Lessons I learned from my mom about breast cancer

Photos by Ria Tafani as published in Rochester Magazine, November 2013.

Four years ago my mom was diagnosed with breast cancer. When she told me the news, I got angry.

Why her? How could this happen? Can it happen to me? What choices would she make? I wanted to support my mom any way I could, and wondered: what could I do or say to really help?

Throughout my life, I have learned a lot from my mom. During the months she battled breast cancer, she taught me a few more things about courage and strength. Here are a few of those lessons.

Lesson #1: Take charge of your health. As soon as Mom received the diagnosis in January 2013, she became Google’s “Number One” fan. She tapped in all sorts of key words on her iPhone where she read, researched, and watched videos online. She wanted to know everything about breast cancer and explore surgery options. To Mom, it was a process she needed to go through to prepare herself for any outcome.

Lesson #2: Ask for help. Mom never thought she would need the services provided by Breast Cancer Coalition of Rochester (BCCR). She was already familiar with BCCR since she and my dad have attended and contributed artwork each year to its annual fundraising gala ARTrageous Affair. BCCR’s Executive Director Holly Anderson shared her story in addition to other helpful information with Mom. She and her staff also put Mom in touch with others who were willing to talk about their breast cancer. Mom took comfort in knowing that she wasn’t alone.

Lesson #3: Be supportive. When learning everything she could about breast cancer became overwhelming, Mom was thankful for friends and family who gave her their love, support, and prayers. It’s the little things that count, from bringing meals, to sitting and talking over coffee, to driving to appointments, to checking in with phone calls and text messages. Often, a simple: “I’m thinking about you. How are you holding up, today?” is enough.

Lesson #4: Be grateful. In 1996 artist Ramón Santiago created a special breast cancer painting titled “Courage” to help raise funds for those touched by breast cancer. It’s a beautiful, haunting portrait of a woman. Above her head is a pink ribbon rising against the darkness. Tattooed across her face and neck is a dove. Ramón told my mom, his sister, that it meant courage. Mom said that’s what she needed to face breast cancer – courage. After his death in 2001, a series of prints continue to raise funds through the efforts of my brother Steven Argento who carries on his uncle’s philanthropy.

Lesson #5: Have faith. Not everyone’s breast cancer is the same, so outcomes differ. On March 13th, just before Mom went into surgery, a new Pope was elected to lead the Roman Catholic Church.
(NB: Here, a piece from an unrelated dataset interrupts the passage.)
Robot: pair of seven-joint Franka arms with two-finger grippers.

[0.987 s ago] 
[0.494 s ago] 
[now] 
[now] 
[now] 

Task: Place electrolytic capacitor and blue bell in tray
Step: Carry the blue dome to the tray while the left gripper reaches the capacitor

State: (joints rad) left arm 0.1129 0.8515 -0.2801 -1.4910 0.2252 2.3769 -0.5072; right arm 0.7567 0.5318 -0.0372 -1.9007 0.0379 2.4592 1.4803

She felt that the white smoke appearing from the Vatican to usher in the new Pope was a good sign, and she put her cancer in God’s hands. The surgeon was able to remove all the cancerous tissue and the pathology report confirmed it. No radiation or chemotherapy would be needed.

Lesson #6: Share your story. Mom told me that once you say to someone, ‘I have breast cancer,’ you belong to a tribe of women who know what it’s like to fight for their lives. So many women had shared their stories with Mom, giving her hope and encouragement. Mom wanted to do that, too. Not long after her surgery, she spoke on the phone to a woman who had recently been diagnosed with breast cancer. The woman wanted to know everything she could. After Mom told her story, the woman thanked her.

Lesson #7: Love with all your heart. My mom has a little saying by Hammerstein that she likes to recite: “The love in our hearts wasn’t put there to stay, love isn’t love until you give it away.” In that spirit, my dad, artist Frank Argento created an original pastel drawing in 2013 and called it “Red Heart.” He donated it to BCCR’s ARTrageous Affair. The love that my parents share, they give away unselfishly. Maybe each of us should give away the love in our hearts, too.